Online channels are now a central revenue driver for New Zealand’s gambling industry, marking a structural change in how the sector operates.
According to iGaming Today’s 2025 report, “almost 40 percent of gambling revenue now starts online,” signalling a sustained move away from venue-based play. Advances in automation and mobile technology have enabled scale, while operators increasingly frame investment decisions around system resilience and consumer safeguards.
Artificial intelligence has become embedded in many online gambling platforms. European Gaming’s early 2025 review found that AI models “upped fraud detection by nearly 28% in key test markets.”
These systems analyse player behaviour, trigger warnings, and encourage cooling-off periods when risk patterns emerge. More than 65 percent of game recommendations are now generated by predictive analytics rather than human oversight.
Mobile gambling has become the standard, with smartphone adoption reaching 93 percent in 2024. Platforms now prioritise fast load times and simple controls.
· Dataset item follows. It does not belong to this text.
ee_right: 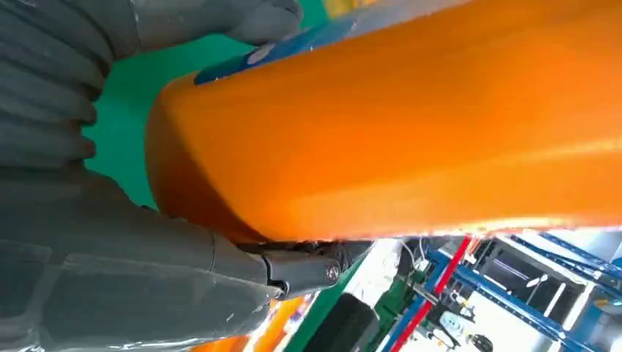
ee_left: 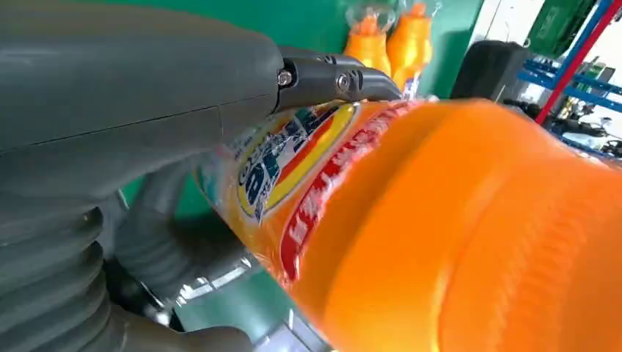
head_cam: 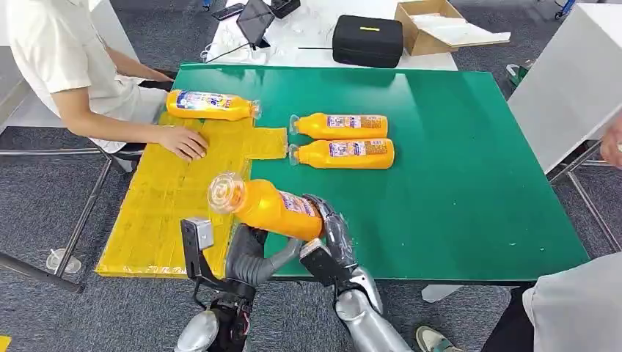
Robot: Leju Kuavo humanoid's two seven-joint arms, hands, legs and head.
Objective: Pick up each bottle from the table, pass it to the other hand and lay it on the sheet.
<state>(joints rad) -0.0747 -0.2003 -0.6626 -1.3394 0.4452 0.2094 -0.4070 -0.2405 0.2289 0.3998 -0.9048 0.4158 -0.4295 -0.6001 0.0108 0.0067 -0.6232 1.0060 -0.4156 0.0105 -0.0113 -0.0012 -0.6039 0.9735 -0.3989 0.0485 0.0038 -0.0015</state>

Immersive formats are also gaining ground. By late 2024, roughly 8 percent of online gambling activity involved virtual or immersive environments, while iGaming Today reported a 31 percent rise in live blackjack between 2023 and 2024.
Cryptocurrency use remains limited but steady; about one in twelve adult players used crypto for deposits in 2024, drawn by encrypted and auditable transactions rather than anonymity. Casinos typically convert digital assets into stable digital cash to manage volatility.